WORK ORDER: Line by line, transcribe the listing below without omission.

START DATASET CONTENT

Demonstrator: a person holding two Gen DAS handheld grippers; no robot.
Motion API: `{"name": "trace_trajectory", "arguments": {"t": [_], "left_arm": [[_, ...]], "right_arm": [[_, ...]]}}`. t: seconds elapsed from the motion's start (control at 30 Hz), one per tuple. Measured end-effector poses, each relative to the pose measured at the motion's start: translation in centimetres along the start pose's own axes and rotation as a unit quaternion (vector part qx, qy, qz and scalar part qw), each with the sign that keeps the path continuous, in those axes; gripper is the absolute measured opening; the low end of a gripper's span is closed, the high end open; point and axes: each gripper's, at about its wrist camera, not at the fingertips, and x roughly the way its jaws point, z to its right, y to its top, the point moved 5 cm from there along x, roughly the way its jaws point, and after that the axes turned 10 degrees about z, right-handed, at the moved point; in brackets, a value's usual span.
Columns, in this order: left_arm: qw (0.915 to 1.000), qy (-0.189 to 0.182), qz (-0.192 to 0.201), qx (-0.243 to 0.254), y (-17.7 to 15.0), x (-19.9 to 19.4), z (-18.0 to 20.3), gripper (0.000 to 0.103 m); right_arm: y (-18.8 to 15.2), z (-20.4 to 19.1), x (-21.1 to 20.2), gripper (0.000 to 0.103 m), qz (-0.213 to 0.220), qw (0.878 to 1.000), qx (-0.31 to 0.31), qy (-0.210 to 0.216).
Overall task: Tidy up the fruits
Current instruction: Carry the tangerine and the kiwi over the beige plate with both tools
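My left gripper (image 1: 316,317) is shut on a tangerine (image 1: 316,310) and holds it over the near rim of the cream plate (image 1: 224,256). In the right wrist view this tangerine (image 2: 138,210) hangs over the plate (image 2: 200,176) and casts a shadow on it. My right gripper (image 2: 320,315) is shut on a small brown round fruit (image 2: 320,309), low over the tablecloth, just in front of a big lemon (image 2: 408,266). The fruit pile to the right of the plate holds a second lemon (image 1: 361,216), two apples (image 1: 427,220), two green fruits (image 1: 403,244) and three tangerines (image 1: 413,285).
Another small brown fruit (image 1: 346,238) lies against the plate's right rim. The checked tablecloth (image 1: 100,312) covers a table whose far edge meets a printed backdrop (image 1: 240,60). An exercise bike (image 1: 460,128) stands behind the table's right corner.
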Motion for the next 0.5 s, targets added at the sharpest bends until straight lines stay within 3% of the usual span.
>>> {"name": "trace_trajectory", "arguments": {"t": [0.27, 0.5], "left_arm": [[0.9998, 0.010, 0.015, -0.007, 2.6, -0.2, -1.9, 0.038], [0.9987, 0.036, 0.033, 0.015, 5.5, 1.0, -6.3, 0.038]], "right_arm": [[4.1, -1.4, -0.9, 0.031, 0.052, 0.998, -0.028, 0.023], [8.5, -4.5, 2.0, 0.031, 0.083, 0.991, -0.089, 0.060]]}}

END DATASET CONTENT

RESPONSE:
Demonstrator: a person holding two Gen DAS handheld grippers; no robot.
Motion API: `{"name": "trace_trajectory", "arguments": {"t": [_], "left_arm": [[_, ...]], "right_arm": [[_, ...]]}}`. t: seconds elapsed from the motion's start (control at 30 Hz), one per tuple. Measured end-effector poses, each relative to the pose measured at the motion's start: translation in centimetres along the start pose's own axes and rotation as a unit quaternion (vector part qx, qy, qz and scalar part qw), each with the sign that keeps the path continuous, in those axes; gripper is the absolute measured opening; the low end of a gripper's span is closed, the high end open; point and axes: each gripper's, at about its wrist camera, not at the fingertips, and x roughly the way its jaws point, z to its right, y to its top, the point moved 5 cm from there along x, roughly the way its jaws point, and after that the axes turned 10 degrees about z, right-handed, at the moved point; in brackets, a value's usual span.
Columns, in this order: left_arm: qw (0.915 to 1.000), qy (-0.189 to 0.182), qz (-0.192 to 0.201), qx (-0.243 to 0.254), y (-17.7 to 15.0), x (-19.9 to 19.4), z (-18.0 to 20.3), gripper (0.000 to 0.103 m); right_arm: y (-18.8 to 15.2), z (-20.4 to 19.1), x (-21.1 to 20.2), gripper (0.000 to 0.103 m), qz (-0.213 to 0.220), qw (0.878 to 1.000), qx (-0.31 to 0.31), qy (-0.210 to 0.216).
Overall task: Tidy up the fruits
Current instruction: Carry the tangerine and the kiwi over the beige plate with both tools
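My left gripper (image 1: 316,317) is shut on a tangerine (image 1: 316,310) and holds it over the near rim of the cream plate (image 1: 224,256). In the right wrist view this tangerine (image 2: 138,210) hangs over the plate (image 2: 200,176) and casts a shadow on it. My right gripper (image 2: 320,315) is shut on a small brown round fruit (image 2: 320,309), low over the tablecloth, just in front of a big lemon (image 2: 408,266). The fruit pile to the right of the plate holds a second lemon (image 1: 361,216), two apples (image 1: 427,220), two green fruits (image 1: 403,244) and three tangerines (image 1: 413,285).
Another small brown fruit (image 1: 346,238) lies against the plate's right rim. The checked tablecloth (image 1: 100,312) covers a table whose far edge meets a printed backdrop (image 1: 240,60). An exercise bike (image 1: 460,128) stands behind the table's right corner.
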Motion for the next 0.5 s, targets added at the sharpest bends until straight lines stay within 3% of the usual span.
>>> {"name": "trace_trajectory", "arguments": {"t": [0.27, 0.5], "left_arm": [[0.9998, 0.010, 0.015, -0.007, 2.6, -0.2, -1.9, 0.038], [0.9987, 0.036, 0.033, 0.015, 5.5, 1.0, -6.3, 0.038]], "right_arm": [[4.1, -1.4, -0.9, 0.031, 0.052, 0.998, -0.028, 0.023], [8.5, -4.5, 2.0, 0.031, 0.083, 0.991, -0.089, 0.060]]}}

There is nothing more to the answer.